Le dollar américain est devenu la devise refuge des Argentins, au détriment du peso, dont la valeur ne cesse de dégringoler.

Le centre-ville de Buenos Aires est rempli de changeurs clandestins qui défient le taux de change établi par le gouvernement.

Artistes de la rue.

Radio-Canada / Tamara Altéresco/Alexey Sergeyev

Ester, Adrian et Molina ont uni leurs talents pour mettre du pain sur la table.

Ils sont tous professeurs de musique et de danse et n’ont pas l’habitude de travailler ensemble, encore moins dans la rue, mais ils n’ont plus d’autre choix.

Le samedi et le dimanche, ils font la tournée du quartier San Telmo pour passer le chapeau.

Des artistes pratiquent toujours leur art malgré les temps difficiles.

Radio-Canada / Tamara Altéresco/Alexey Sergeyev

Adrian vit dans la banlieue pauvre de Buenos Aires et affirme que six enfants sur dix y vivent dans la misère aujourd’hui.

Le problème n’est pas que l’inflation, c’est aussi l’insécurité qu’elle provoque, le crime et la délinquance augmentent au même rythme.

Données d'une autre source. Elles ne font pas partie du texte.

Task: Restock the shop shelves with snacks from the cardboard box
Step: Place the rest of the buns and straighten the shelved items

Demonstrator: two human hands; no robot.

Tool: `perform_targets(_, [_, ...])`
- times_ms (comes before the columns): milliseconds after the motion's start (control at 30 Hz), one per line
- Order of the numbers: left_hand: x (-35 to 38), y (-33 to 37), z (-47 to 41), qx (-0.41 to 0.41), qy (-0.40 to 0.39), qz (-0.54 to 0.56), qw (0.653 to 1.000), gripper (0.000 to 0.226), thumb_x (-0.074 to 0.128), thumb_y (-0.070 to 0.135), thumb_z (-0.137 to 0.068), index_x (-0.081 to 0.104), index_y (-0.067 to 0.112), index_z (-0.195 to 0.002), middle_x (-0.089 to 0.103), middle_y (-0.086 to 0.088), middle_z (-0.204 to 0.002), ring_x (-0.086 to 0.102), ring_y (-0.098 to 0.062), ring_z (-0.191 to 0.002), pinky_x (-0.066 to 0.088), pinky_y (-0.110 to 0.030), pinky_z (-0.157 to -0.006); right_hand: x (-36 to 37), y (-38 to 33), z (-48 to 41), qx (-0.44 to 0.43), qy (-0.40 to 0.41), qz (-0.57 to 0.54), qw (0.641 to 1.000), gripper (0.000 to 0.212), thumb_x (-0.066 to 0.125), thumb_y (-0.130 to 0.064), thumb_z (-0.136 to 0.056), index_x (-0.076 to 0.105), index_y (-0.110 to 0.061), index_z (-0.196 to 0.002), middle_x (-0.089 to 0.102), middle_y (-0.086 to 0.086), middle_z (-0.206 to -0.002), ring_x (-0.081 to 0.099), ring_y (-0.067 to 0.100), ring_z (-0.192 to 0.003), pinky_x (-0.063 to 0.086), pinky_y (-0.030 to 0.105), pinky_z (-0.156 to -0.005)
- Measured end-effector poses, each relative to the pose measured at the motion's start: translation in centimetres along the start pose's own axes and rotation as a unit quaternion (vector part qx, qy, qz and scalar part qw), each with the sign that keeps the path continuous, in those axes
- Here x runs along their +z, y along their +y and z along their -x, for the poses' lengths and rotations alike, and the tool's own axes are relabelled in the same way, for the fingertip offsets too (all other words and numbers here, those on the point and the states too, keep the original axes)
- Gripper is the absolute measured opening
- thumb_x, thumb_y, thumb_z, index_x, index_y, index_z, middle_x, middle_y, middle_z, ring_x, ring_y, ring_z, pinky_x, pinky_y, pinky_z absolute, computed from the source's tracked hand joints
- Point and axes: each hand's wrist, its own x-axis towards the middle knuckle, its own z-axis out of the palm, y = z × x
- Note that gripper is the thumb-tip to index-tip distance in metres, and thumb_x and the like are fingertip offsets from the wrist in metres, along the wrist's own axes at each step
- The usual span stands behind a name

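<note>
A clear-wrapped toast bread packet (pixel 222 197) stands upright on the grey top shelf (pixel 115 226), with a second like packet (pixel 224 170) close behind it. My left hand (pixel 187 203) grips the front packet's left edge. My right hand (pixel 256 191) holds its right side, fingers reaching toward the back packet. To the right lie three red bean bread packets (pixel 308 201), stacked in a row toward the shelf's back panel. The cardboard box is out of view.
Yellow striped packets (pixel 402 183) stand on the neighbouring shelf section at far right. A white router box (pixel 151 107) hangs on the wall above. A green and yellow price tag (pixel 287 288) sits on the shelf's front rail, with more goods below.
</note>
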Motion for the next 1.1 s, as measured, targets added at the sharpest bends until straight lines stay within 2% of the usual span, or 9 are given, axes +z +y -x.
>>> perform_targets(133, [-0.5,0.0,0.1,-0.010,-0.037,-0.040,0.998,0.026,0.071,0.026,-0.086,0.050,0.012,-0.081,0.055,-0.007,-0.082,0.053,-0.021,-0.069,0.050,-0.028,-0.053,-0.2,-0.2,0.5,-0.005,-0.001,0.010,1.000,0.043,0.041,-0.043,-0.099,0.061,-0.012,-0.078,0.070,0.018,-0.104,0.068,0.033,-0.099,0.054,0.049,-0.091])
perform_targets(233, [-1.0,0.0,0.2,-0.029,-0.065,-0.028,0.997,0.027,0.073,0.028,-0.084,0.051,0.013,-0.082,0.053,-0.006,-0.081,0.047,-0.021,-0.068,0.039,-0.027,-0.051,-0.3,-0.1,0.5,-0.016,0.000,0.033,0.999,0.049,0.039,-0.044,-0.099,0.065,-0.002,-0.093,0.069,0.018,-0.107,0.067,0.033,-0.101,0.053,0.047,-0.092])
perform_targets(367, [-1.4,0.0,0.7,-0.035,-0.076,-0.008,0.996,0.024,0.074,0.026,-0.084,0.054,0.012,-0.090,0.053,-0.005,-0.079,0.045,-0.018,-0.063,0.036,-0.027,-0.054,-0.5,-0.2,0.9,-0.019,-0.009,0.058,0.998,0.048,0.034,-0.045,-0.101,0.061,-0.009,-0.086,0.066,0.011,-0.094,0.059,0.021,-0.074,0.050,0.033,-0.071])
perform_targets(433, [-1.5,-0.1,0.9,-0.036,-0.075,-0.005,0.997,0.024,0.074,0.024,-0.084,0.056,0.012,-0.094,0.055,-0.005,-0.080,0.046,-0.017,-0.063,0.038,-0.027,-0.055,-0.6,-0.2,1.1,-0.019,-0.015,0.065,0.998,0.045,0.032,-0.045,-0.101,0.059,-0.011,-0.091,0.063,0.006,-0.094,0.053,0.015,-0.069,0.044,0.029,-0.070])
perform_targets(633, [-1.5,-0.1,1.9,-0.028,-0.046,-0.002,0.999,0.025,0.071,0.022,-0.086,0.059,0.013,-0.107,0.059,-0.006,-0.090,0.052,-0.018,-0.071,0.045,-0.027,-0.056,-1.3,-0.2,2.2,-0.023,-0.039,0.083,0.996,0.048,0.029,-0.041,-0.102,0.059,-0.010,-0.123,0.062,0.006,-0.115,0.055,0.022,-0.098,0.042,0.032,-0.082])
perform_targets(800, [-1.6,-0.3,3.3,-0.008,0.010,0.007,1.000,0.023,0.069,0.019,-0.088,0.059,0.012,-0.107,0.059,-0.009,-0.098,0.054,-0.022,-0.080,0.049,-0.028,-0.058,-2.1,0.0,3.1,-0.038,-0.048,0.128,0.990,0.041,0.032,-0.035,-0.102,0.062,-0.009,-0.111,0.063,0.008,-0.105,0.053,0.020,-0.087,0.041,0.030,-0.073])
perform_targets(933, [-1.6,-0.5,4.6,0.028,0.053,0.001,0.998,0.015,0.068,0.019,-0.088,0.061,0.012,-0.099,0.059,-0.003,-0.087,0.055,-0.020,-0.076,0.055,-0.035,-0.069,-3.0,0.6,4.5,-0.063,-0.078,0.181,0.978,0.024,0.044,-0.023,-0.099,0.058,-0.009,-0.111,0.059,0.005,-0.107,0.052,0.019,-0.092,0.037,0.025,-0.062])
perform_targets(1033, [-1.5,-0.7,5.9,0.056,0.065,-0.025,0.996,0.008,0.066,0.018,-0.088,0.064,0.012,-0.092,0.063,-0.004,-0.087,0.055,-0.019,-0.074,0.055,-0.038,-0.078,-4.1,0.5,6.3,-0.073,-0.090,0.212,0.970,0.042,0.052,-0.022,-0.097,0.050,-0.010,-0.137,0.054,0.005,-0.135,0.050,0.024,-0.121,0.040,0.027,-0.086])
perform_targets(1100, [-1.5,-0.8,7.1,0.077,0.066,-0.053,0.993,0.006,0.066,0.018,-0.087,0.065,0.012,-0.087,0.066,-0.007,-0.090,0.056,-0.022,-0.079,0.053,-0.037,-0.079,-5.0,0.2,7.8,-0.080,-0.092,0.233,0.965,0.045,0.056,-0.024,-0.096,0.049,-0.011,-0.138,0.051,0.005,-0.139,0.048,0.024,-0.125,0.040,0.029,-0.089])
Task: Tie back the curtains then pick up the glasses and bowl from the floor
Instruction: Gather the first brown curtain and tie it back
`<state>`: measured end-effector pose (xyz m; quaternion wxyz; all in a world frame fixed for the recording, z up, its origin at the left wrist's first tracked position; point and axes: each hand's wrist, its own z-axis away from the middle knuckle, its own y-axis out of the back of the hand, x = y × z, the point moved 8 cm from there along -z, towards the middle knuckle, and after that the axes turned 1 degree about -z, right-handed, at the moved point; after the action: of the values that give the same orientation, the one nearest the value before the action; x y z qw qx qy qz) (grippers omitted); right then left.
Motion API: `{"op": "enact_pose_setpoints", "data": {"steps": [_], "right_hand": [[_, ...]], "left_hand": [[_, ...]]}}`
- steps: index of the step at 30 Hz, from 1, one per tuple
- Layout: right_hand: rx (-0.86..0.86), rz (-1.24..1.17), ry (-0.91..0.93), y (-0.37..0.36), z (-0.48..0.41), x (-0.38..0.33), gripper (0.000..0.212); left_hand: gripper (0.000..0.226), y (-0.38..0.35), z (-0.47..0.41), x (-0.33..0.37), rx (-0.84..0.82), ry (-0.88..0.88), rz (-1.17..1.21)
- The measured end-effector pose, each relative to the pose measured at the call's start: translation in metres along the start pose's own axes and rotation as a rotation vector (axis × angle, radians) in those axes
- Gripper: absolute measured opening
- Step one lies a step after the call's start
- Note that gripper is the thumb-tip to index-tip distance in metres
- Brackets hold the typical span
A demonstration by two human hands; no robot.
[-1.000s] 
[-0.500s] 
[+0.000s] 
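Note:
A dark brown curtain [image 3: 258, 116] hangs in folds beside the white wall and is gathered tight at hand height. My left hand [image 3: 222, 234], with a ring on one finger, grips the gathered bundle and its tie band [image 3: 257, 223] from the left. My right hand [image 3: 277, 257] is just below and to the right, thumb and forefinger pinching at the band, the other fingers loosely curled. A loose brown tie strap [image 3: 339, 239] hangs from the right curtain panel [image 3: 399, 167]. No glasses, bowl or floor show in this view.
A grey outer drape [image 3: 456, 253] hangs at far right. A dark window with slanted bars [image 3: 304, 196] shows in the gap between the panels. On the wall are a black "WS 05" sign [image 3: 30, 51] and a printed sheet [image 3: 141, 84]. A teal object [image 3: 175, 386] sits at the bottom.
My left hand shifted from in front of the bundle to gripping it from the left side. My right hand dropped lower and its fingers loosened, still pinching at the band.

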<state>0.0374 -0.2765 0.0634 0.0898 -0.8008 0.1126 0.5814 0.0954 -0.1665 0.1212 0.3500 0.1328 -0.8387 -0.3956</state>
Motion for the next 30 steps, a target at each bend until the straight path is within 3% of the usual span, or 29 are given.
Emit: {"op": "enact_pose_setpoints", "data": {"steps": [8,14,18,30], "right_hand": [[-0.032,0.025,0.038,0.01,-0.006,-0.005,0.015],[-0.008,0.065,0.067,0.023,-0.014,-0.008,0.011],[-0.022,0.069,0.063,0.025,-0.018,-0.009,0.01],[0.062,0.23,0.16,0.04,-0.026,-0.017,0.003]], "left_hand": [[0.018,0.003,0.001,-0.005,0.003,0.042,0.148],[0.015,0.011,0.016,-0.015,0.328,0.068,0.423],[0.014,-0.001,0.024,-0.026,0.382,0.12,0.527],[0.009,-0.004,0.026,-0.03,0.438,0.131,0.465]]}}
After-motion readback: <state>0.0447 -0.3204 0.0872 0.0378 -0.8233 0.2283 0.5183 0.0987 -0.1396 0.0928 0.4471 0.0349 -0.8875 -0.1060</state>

Il offre régulièrement des cours de guitare gratuits dans les quartiers défavorisés de Buenos Aires parce qu’il n’y a que nous qui pouvons nous entraider. Notre art nous sauve, dit Adrian, qui doute que le prochain gouvernement puisse alléger le fardeau économique des Argentins.

Des Argentins font du troc pour survivre dans le contexte économique difficile.

Radio-Canada / Tamara Altéresco/Alexey Sergeyev

Il faudra un plan de redressement draconien pour sortir l’Argentine de cette crise économique qui menace de plus en plus l’ordre social, explique l’économiste Yoaquin Waldman.

Mais les Argentins ont développé des mécanismes de survie, explique l’économiste, c’est un mode vie permanent.

Une robe pour du sucre, un pantalon pour de la farine. Les femmes d’Ensenada quittent le trueque au coucher du soleil avec ce qu’il leur faut pour passer la semaine. La tête haute, résolues, mais pas vaincues… pas encore.